Ahmet Davutoğlu ise planlamanın arkasında ABD’nin bulunduğu açıkça ortada iken Barzani’nin ziyaretinin bir “özgüven işareti” olduğunu söyledi. Davutoğlu, “Başbakanımızın daveti de bu özgüvenin yansımasıdır. Nasıl Başbakanımız Erbil’e gitmişse, ben nasıl Kerkük’e gitmişsem; oradan gelen kardeşlerimizi de etnik kökeni ne olursa olsun, bağrımıza basarız” dedi.
Davutoğlu, böylece kamuoyunda yükselen tepkileri frenlemeye çalışıyor..

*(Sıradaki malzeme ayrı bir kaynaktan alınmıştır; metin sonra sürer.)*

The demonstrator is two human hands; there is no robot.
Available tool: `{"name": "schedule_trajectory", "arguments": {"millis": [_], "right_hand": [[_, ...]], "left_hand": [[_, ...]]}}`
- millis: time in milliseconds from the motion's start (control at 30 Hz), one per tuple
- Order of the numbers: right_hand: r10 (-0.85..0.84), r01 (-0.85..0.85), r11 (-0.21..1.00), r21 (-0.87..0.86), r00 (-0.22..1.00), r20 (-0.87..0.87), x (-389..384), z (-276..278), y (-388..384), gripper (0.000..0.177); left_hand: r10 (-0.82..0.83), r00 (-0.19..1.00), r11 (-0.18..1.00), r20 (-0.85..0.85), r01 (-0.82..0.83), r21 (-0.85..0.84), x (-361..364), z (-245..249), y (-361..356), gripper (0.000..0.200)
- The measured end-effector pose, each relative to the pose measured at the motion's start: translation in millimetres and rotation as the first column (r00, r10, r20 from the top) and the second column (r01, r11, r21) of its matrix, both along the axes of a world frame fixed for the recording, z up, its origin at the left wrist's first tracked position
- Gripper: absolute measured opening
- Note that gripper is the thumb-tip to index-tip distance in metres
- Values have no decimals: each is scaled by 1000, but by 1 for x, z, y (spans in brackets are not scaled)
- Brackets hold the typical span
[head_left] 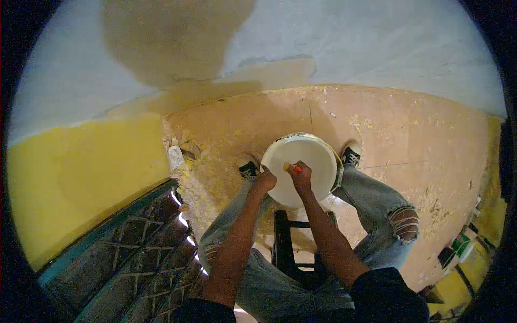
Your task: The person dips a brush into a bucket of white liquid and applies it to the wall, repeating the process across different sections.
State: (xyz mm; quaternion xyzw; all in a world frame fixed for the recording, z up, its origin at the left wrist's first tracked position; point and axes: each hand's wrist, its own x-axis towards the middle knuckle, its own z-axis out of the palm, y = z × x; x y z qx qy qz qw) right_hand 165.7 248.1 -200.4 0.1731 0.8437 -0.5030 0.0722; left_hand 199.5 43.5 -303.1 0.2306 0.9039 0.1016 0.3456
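Observation:
A round white bucket (277, 146) stands on the floor between my feet, with a whitish substance in it and dark marks on its rim. My left hand (264, 180) is closed on the near left part of the rim. Over the bucket, my right hand (301, 177) is wrapped round a small tool with a red and yellowish handle (297, 169). Its working end is hidden or too small to make out. A bail handle (340, 169) hangs at the bucket's right side.
My shoes flank the bucket. A dark stool-like frame (281, 237) stands between my legs. Yellow flakes (210, 161) litter the floor by the grey and yellow wall (107, 156). A dark metal grille (124, 247) is at left; green-and-white containers (462, 245) are at right.

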Motion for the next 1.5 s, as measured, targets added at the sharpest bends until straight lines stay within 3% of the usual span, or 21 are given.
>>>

ABD’nin Ankara Büyükelçisi Pearson, Türkiye’de iken “Erzurum’dan Bağdat’a kadar uzanan bölge tek bir ekonomik bölge haline gelsin!” demişti. Ardından Barzani’nin internet sitesinde Pearson’ın sözleri yorumlanırken “Bu bölge tek bir siyasi bölge haline gelsin, Kuzey Kürdistan’daki işgalci Türk Ordusu buradan çekilsin!” denilmişti. Yorumun yanında bir de Büyük Kürdistan haritası vardı!
Ahmet Davutoğlu da Irak ile 2009’un Ağustos ayında ortak Bakanlar Kurulu toplantısında bölgeyi “Mezopotamya Ekonomik Bölgesi” diye tanımlamış, “Bu bizim vizyonumuzdur” demişti. Vizyon, Pearson’ın, Biden’in kısacası ABD’nin vizyonuydu. Davutoğlu ise bu vizyonu milli bir proje gibi göstermeye çalışıyordu ama gerçekler ortadaydı.
Davutoğlu, PYD’nin Suriye’nin kuzeyinde özerk yönetim ilan etmesi konusunda da böyle bir yönetimin tek taraflı ilan edilemeyeceğini söyledi! Oysa PYD, özerkliği Davutoğlu’nun politikaları sayesinde elde etmiştir.
Tabii bir de Ergenekon ve Balyoz davaları süreci var. Bu sürecin “Kürt meselesinin çözümünün önündeki engelleri kaldırdığını” AKP’nin basındaki sözcüleri de itiraf etmişti. Yani Türk subayları, bu proje hayata geçirilsin diye mahkum edildi...


***


Joseph Biden, Dış İlişkiler Komitesi Başkanı iken yurt dışına gönderilecek büyükelçileri sorgulardı. 21 Eylül 1994 günü, Ankara Büyükelçisi adayı Grossman’ı sorgularken “Sayın Grossman, Çiller hükümetinin karşı karşıya bulunduğu sorunlar, sizin Türkiye’yi kandırma, baskı kurma, ikna etme yeteneğinizi nasıl etkileyecektir?” demişti.
Biden’in Barzani’yi aramasının sebebi de “Erdoğan hükümetini kandırdık ama Türk halkını kandıramadık, bunu sen başarabilirsin” demek için olmasın!